While many within the industry – myself included – were left wondering about the true nature of Howard’s sudden departure, I was not aware that 2 weeks earlier Barbee also left the company. While the official word was that Barbee had stepped down, sources within the company seem to indicate otherwise.
This again raises the questions that I had posed in my August 3rd post Assessing former CFO Rudy Howard’s departure: Is SciQuest’s Wiehe looking for true leaders or puppets?
It is fairly clear, by their own admissions surrounding customer push-back regarding integration issues and having to play catch-up – let alone client losses, that the company is experiencing some serious challenges. In such a situation, I would want my most experienced finance people right there with me. From everything I have researched about both Howard and Barbee, I would do everything I could to hold onto these individuals – whom it should be noted had both landed on their feet with their new companies, almost immediately after they left SciQuest.
Once again, look at both Howard’s and Barbee’s respective backgrounds.
For example, both are active CPAs.
By comparison, I was informed that SciQuest’s current Vice President of Finance, Lisa Baker – who for the past five years has been an executive coach, has an inactive CPA license. What makes this odd, at least according to one of my CPA friends with whom I have spoken, is that the “majority of the employment listings in finance from senior accountant on up, list certification as a CPA as a requirement.”

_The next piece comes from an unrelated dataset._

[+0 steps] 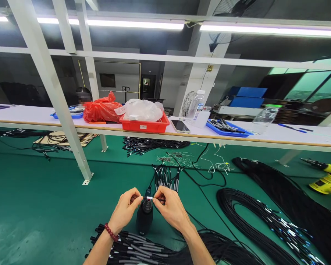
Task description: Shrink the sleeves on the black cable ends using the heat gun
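Note:
My left hand (126, 211) and my right hand (170, 208) meet over the green table, both pinching a thin black cable end with a small white label (149, 198) between the fingertips. A bead bracelet sits on my left wrist. Just below the fingers stands a dark upright tool (145, 219). A bundle of finished cable ends with white labels (165, 176) lies just beyond my hands. More black and grey cable ends (132, 248) lie under my forearms.
Large coils of black cable (264, 213) fill the right side. A yellow power tool (327, 182) lies far right. The white shelf (292, 141) carries a red tray (145, 127), a blue tray (226, 129), a phone (180, 126) and bottles. A white post (71, 143) stands left.

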Tool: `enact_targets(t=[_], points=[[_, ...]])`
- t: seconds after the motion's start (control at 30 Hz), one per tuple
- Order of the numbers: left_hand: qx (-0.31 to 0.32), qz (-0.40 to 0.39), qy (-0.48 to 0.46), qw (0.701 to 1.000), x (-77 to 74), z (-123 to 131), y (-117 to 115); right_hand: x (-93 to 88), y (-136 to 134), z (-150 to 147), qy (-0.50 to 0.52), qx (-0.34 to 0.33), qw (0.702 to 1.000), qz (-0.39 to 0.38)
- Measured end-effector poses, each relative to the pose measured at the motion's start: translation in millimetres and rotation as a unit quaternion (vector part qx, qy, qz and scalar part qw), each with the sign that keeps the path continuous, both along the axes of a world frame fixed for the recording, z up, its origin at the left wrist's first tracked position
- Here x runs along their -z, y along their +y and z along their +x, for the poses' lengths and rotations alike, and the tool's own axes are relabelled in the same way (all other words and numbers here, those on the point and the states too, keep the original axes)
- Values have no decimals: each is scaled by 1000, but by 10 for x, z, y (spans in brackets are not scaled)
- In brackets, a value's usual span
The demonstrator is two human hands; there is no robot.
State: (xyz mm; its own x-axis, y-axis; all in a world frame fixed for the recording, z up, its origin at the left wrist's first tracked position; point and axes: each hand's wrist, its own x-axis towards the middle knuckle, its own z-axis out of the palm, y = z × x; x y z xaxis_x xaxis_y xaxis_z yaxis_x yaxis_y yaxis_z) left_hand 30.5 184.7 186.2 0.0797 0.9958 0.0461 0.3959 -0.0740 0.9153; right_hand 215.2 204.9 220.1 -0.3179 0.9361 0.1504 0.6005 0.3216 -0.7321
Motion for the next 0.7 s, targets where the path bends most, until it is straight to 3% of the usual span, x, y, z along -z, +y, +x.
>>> enact_targets(t=[0.23,0.47,0.7], points=[[-8,19,22,1000,-41,6,-52,-22,-8,136,-54,-32,998,12],[-33,21,131,991,-24,0,-25,-27,1,113,-43,-41,998,29],[-22,30,75,996,-22,-31,-9,43,42,111,-28,-28,999,25]])
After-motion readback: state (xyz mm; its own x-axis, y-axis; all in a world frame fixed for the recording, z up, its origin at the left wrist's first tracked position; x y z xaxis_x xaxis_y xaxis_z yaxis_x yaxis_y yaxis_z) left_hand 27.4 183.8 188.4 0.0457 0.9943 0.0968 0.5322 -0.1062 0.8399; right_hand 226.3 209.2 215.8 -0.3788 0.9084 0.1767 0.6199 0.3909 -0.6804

Again, and no disrespect meant towards Ms. Baker, but why, when the company is going through such a difficult period, would you make changes in these critical executive positions? Even if they were not fired, you still have to wonder why Howard and Barbee would leave at this particular point in time?
At the end of the day, what is becoming clearer is that there are more troubling questions surrounding SciQuest, than there are answers.
Coming back to the opening paragraphs of this post, there is a world of difference between Wiehe’s assertion that “Colorado and Oregon were isolated cases,” and current CFO Jennifer Kaelin’s statement that “we’ve constantly heard from customers that integrations are too timely and costly to them.”
It is the gap between this public assertion and private admission, as well as the other points of conflicting messages, that warrant further investigation.
In my next post I will address head on the accusations by Stephen Wiehe that I am not being truthful in my posts, his reference to me being like Big Foot and, his statement that I have an agenda. This last point is particularly interesting, in that it was reported to me that he had indicated to some that I was being paid by a SciQuest competitor to write these posts.